(BRIEF)
Your output should match the listing below word for word, without any images.
(DATA SEGMENT)
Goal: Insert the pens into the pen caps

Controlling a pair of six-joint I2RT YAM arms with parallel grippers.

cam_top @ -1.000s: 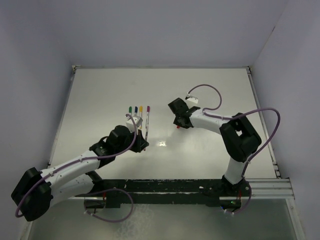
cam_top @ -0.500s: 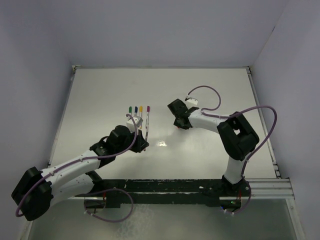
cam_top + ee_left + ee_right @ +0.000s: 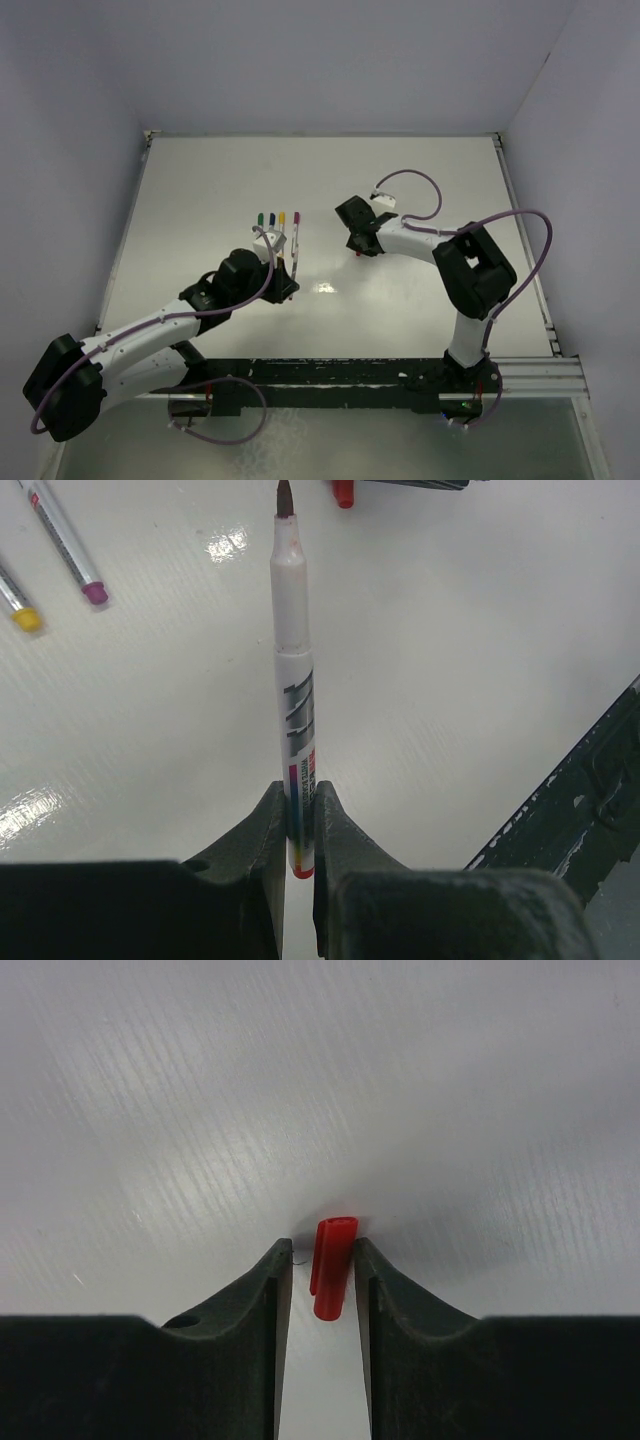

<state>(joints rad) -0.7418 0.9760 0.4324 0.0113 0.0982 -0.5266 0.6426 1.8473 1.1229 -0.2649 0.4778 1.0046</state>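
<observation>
I am counting five pens in all. Four are lying side by side in a row on the worktop, just ahead of the left arm: the green pen, the blue pen, the yellow pen and the purple pen, coloured ends pointing away from the bases.

The fifth, the red pen, is sitting in the left claw, which is clamping tightly on its lower barrel. Its bare tip is pointing forward, away from the wrist. It is aiming just left of the red cap without touching it.

I am seeing only one cap on its own, that red one. It is standing between the fingers of the right claw, near the middle of the worktop, its open mouth facing away from the wrist. It is leaning against one finger, with a sliver of gap at the other, so I cannot tell whether the claw is pinching it or only bracketing it.
</observation>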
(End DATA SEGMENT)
(WRITTEN RESPONSE)
Goal: Insert the pens into the pen caps

Controlling a pair of six-joint I2RT YAM arms with parallel grippers.

cam_top @ -1.000s: 
cam_top @ -0.500s: 
cam_top + ee_left + ee_right @ +0.000s: 

<state>(joints rad) -0.7418 0.9760 0.4324 0.0113 0.0982 -0.5266 0.6426 1.8473 1.1229 -0.2649 0.4778 1.0046</state>
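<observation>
I am counting five pens in all. Four are lying side by side in a row on the worktop, just ahead of the left arm: the green pen, the blue pen, the yellow pen and the purple pen, coloured ends pointing away from the bases.

The fifth, the red pen, is sitting in the left claw, which is clamping tightly on its lower barrel. Its bare tip is pointing forward, away from the wrist. It is aiming just left of the red cap without touching it.

I am seeing only one cap on its own, that red one. It is standing between the fingers of the right claw, near the middle of the worktop, its open mouth facing away from the wrist. It is leaning against one finger, with a sliver of gap at the other, so I cannot tell whether the claw is pinching it or only bracketing it.
</observation>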

This completes the requested output.